- Screenplay by: Sanjay Chil
- Starring: Himansh kohli Priya Banerjee Manoj Pahwa
- Cinematography: Harsh Raj Shroff
- Edited by: Charu Shree Roy
- Music by: Shail-Pritesh
- Production company: T-Series
- Distributed by: PVR Pictures Supergood Films
- Release date: 17 November 2017;
- Running time: 130 minutes
- Country: India
- Language: Hindi

= Dil Jo Na Keh Saka =

2017 album starring Himansh Konli and Priya Banerjee

Dil Jo Na Keh Saka is a 2017 Indian Hindi-language romantic drama film starring Himansh kohli and Canadian actress Priya Banerjee. The trailer of the film was released on 26 October 2017. The film has been directed by Naresh Lalwani and was released worldwide on 17 November 2017. The film has been shot entirely in Shimla.

==Plot==
The story revolves around two childhood friends Jai and Sia, played by Himansh Kohli and Priya Banerjee, who go separate ways in pursuit of their respective dreams. When they return to their hometown and meet after a long separation they understand that their relationship is more than just friendship.

==Cast==
- Himansh Kohli as Jay
- Priya Banerjee as Sona / Siya
- Manoj Pahwa as Veer
- Farida Dadi as Beeji
- Navni Parihar as Saroj
- Deepika Amin as Karuna Kapoor
- Kenneth Desai as Adv.

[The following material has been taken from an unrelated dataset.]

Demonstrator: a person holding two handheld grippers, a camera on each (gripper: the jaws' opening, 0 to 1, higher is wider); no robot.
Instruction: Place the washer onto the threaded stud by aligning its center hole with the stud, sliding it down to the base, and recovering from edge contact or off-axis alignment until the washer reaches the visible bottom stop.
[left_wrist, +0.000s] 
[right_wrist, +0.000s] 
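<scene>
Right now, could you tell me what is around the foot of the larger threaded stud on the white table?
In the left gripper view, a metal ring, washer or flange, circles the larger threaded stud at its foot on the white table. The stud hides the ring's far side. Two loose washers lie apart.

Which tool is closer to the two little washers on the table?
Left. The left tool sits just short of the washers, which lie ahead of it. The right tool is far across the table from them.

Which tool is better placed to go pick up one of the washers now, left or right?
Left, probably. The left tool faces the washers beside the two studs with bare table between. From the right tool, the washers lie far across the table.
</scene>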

Ramesh Kapoor
- Asheish Roy as Ujjwal
- Bhuvnesh Mann as Kabir
- Swati Bakshi as Shine
- Jashanpreet Singh Kohli as Sukhi
- Diksha Juneja as Natasha

==Soundtrack==

The music of the film is composed by Shail-Pritesh while the lyrics have been penned by A. M. Turaz, Devshi Khanduri and Sandeep Singh Kamboj. The first song of the film titled as "Bandh Khwabon Ki" sung by Shail Hada was released on 31 October 2017. The second song of the film "Tanha Tanha" which is sung by Jubin Nautiyal and Aditi Paul was released on 3 November 2017. The third single to be released was "Band Vyah Da Baje" which is sung by Divya Kumar and Pratibha Singh Baghel was released on 6 November 2017. The soundtrack was released by T-Series on 7 November 2017.

Track listing
| No. | Title | Lyrics | Singer(s) | Length |
|---|---|---|---|---|
| 1. | "Dil Jo Na Keh Saka" | A. M. Turaz | Shreya Ghoshal, Shail Hada | 4:09 |
| 2. | "Bandh Khwabon Ki" | A. M. Turaz | Shail Hada | 4:37 |
| 3. | "Nadaniyan Kar Jati Hain" | Devshi Khanduri | Ryan Victor, Aditi Paul | 4:02 |
| 4. | "Band Vyah Da Baje" | Sandeep Singh Kamboj | Divya Kumar, Pratibha Singh Baghel | 3:34 |
| 5. | "Khwabon Ko Ankhon Mein" | A. M. Turaz | Aditi Paul, Shail Hada | 4:28 |
| 6. | "Tanha Tanha" | A. M. Turaz | Jubin Nautiyal, Aditi Paul | 3:56 |
| Total length: |  |  |  | 24:46 |

==Production==
This is actress Priya Banerjee's second role as a lead in a Hindi film. The film has been shot extensively in Shimla.

The music of Dil Jo Na Keh Saka has been composed by Shail Hada and Pritesh Mehta.

The film will be released by PVR Pictures.